Федор пошел стороной, не по тропке. И вдруг через час навстречу ему издалека показался темный человеческий силуэт. Потом он превратился в угловатую фигуру парня лет двадцати шести. Соннов сначала не реагировал на него, но потом вдруг проявил какую-то резкую, мертвую заинтересованность.
— Нет ли закурить? — угрюмо спросил он у парня.
Тот, с веселой оживленной мордочкой, пошарил в карманах, как в собственном члене.
И в этот момент Федор, судорожно крякнув, как будто опрокидывая в себя стакан водки, всадил в живот парня огромный кухонный нож. Таким ножом обычно убивают крупное кровяное животное.
Прижав парня к дереву, Федор пошуровал у него в животе ножом, как будто хотел найти и убить там еще что-то живое, но неизвестное. Потом спокойно положил убиенного на Божию травку и оттащил чуть в сторону, к полянке.
В это время высоко в черном небе обнажилась луна. Мертвенно-золотой свет облил поляну, шевелящиеся травы и пни.
Федор, лицо которого приняло благостное выражение, присел на пенек, снял шапку перед покойным и полез ему в карман, чтобы найти пачпорт. Деньги не тронул, а в пачпорт посмотрел, чтобы узнать имя.
— Приезжий, издалека, Григорий, — умилился Соннов. — Небось домой ехал.
Движения его были уверенные, покойные, чуть ласковые; видимо он совершал хорошо ему знакомое дело.
Вынул из кармана сверток с бутербродами и, разложив их на газетке, у головы покойного, с аппетитом, не спеша стал ужинать. Ел сочно, не гнушаясь крошками. Наконец, покойно собрал остатки еды в узелок.
— Ну вот, Гриша, — обтирая рот, промолвил Соннов, — теперь и поговорить можно… А!? — и он ласково потрепал Григория по мертвой щеке.
Потом крякнул и расселся поудобней, закурив.

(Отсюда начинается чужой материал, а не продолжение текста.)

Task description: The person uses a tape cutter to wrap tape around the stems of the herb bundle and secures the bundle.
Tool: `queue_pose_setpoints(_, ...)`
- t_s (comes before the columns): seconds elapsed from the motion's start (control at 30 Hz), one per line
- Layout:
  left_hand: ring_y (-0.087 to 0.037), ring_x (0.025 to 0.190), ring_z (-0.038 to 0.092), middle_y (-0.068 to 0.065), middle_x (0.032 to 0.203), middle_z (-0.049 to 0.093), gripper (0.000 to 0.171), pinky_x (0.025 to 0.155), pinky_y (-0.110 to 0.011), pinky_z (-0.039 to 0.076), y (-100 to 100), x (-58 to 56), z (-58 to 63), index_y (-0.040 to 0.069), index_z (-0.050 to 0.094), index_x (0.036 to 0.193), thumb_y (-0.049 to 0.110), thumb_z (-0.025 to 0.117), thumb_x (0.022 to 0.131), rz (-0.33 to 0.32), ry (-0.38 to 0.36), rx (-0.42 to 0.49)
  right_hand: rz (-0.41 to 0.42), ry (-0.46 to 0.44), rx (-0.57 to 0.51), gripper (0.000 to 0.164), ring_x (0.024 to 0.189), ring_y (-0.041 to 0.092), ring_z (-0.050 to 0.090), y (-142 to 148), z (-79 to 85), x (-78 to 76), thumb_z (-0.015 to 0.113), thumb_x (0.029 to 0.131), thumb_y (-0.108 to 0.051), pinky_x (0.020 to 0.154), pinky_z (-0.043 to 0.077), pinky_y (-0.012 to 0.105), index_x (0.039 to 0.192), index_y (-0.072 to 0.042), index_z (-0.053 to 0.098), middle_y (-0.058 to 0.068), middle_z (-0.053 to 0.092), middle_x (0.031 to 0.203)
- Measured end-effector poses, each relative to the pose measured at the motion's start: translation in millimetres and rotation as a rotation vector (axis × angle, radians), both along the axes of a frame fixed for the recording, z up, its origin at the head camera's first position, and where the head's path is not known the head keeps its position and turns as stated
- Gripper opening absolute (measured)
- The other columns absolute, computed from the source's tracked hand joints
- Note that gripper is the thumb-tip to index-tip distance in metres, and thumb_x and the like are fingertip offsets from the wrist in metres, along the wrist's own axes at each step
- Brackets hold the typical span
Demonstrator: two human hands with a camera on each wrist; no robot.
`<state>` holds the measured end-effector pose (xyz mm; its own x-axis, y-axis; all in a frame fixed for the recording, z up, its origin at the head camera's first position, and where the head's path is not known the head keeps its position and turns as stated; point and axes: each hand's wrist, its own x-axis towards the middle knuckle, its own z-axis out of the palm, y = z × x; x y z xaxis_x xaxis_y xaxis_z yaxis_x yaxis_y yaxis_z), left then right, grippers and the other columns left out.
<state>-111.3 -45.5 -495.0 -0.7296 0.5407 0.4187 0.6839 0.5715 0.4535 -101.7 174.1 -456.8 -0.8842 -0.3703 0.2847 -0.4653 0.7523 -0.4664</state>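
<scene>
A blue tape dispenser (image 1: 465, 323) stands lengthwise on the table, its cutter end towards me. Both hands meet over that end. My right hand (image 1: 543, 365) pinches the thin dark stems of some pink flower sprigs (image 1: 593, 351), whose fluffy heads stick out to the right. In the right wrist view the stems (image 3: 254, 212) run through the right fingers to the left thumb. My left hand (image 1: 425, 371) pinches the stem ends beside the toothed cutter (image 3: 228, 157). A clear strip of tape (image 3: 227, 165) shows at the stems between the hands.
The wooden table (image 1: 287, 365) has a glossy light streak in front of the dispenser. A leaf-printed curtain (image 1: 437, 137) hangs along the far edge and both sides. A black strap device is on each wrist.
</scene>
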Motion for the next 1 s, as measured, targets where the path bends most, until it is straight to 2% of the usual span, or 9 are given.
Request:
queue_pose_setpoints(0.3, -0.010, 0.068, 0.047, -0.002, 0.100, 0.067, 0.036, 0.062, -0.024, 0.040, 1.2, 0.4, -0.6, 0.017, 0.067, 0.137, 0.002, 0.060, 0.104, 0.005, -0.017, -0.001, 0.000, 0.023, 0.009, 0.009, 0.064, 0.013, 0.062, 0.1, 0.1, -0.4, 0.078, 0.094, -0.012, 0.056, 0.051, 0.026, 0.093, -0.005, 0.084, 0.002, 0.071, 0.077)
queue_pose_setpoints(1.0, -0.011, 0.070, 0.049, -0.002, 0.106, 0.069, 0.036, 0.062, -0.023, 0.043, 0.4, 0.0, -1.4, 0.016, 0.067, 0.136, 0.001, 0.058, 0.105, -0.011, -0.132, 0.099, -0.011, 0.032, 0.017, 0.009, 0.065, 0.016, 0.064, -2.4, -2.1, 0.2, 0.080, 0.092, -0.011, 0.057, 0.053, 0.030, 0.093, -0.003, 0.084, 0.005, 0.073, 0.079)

— Расскажу-ка я тебе, Григорий, о своем житьи-бытьи, — продолжал Соннов, на лице которого погруженность в себя вдруг сменилась чуть самодовольным доброжелательством. — Но сначала о детстве, о том, кто я такой и откудава я взялся. То есть о радетелях. Папаня мой всю поднаготную о себе мне рассказал, так что я ее тебе переговорю. Отец мой был простой человек, юрковатый, но по сердцу суровай. Без топора на людях минуты не проводил. Так то… И если б окружало его столько же мякоти, сколько супротивления… О бабах он печалился, не с бревнами же весь век проводить. И все не мог найти. И наконец нашел тую, которая пришлась ему по вкусу, а мне матерью… Долго он ее испытывал. Но самое последнее испытание папаня любил вспоминать. Было, значит, Григорий, у отца деньжат тьма-тьмущая. И поехал он раз с матерью моей, с Ириной значит, в глухой лес, в одинокую избу. А сам дал ей понять, что у него там деньжищ припрятаны, и никто об этом не знает. То-то… И так обставил, что матерь решила, про поездку эту никто не знает, а все думают, что папаня уехал один на работы, на целый год… Все так подвел, чтоб мамашу в безукоризненный соблазн ввести, и если б она задумала его убить, чтоб деньги присвоить, то она могла б это безопасно для себя обставить. Понял, Григорий? — Соннов чуть замешкался. Трудно было подумать раньше, что он может быть так разговорчив.